- [TASK GOAL]: Without including any pictures, reproduce all the lines below word for word.

- [DATASET SECTION]:
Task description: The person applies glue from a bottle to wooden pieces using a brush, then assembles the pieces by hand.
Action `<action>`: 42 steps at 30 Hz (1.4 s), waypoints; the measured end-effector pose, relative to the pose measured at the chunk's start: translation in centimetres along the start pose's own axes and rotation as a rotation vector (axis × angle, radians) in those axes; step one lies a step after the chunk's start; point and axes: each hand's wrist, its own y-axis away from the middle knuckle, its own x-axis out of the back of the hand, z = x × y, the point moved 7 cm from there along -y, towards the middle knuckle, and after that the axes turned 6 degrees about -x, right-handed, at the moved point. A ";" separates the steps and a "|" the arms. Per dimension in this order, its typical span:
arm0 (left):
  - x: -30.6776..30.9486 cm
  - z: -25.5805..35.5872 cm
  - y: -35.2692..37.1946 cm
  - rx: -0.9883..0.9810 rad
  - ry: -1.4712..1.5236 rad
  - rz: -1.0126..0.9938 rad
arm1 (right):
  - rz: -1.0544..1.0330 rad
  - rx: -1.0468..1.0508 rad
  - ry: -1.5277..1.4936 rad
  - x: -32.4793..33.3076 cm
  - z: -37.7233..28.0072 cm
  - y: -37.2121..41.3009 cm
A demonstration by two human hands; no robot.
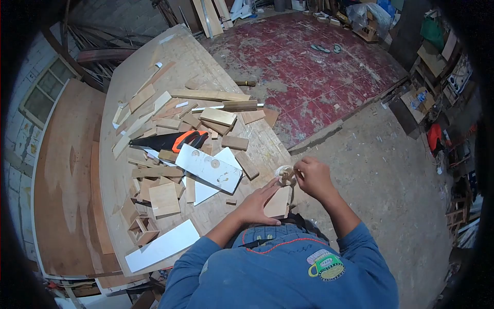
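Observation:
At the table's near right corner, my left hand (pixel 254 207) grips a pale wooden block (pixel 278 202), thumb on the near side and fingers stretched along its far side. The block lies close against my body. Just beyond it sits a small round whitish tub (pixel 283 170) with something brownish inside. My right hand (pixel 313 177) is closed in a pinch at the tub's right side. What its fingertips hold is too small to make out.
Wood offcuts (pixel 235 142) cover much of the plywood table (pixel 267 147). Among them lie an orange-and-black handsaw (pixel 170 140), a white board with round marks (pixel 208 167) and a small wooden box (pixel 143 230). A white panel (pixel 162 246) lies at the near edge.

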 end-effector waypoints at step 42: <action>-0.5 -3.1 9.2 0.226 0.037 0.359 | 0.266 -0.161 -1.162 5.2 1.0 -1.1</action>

- [YOUR RESPONSE]:
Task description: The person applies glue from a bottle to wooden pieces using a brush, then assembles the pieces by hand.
Action `<action>`: 42 steps at 30 Hz (1.4 s), waypoints; the measured end-effector pose, relative to the pose measured at the chunk's start: translation in centimetres along the start pose's own axes and rotation as a rotation vector (axis × angle, radians) in those axes; step one lies a step after the chunk's start; point and axes: each hand's wrist, its own y-axis away from the middle knuckle, its own x-axis out of the back of the hand, z = x × y, the point moved 7 cm from there along -y, towards the middle knuckle, and after that the axes turned 6 degrees about -x, right-handed, at the moved point. A ";" separates the steps and a "|" the arms. Per dimension in this order, its typical span:
arm0 (left):
  - x: -30.6776..30.9486 cm
  - z: -25.5805..35.5872 cm
  - y: -35.2692..37.1946 cm
  - rx: -0.9883..0.9810 rad
  - ry: -1.4712..1.5236 rad
  - rz: -1.0126..0.9938 rad
arm1 (right):
  - rz: -1.0544..1.0330 rad
  - rx: -1.0468..1.0508 rad
  - ry: -1.5277..1.4936 rad
  - x: -32.4793..33.3076 cm
  - z: -37.7233..28.0072 cm
  - y: -37.2121..41.3009 cm
A demonstration by two human hands; no robot.
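Observation:
At the table's near right corner, my left hand (pixel 254 207) grips a pale wooden block (pixel 278 202), thumb on the near side and fingers stretched along its far side. The block lies close against my body. Just beyond it sits a small round whitish tub (pixel 283 170) with something brownish inside. My right hand (pixel 313 177) is closed in a pinch at the tub's right side. What its fingertips hold is too small to make out.
Wood offcuts (pixel 235 142) cover much of the plywood table (pixel 267 147). Among them lie an orange-and-black handsaw (pixel 170 140), a white board with round marks (pixel 208 167) and a small wooden box (pixel 143 230). A white panel (pixel 162 246) lies at the near edge.
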
 end-effector waypoints at step 42: <action>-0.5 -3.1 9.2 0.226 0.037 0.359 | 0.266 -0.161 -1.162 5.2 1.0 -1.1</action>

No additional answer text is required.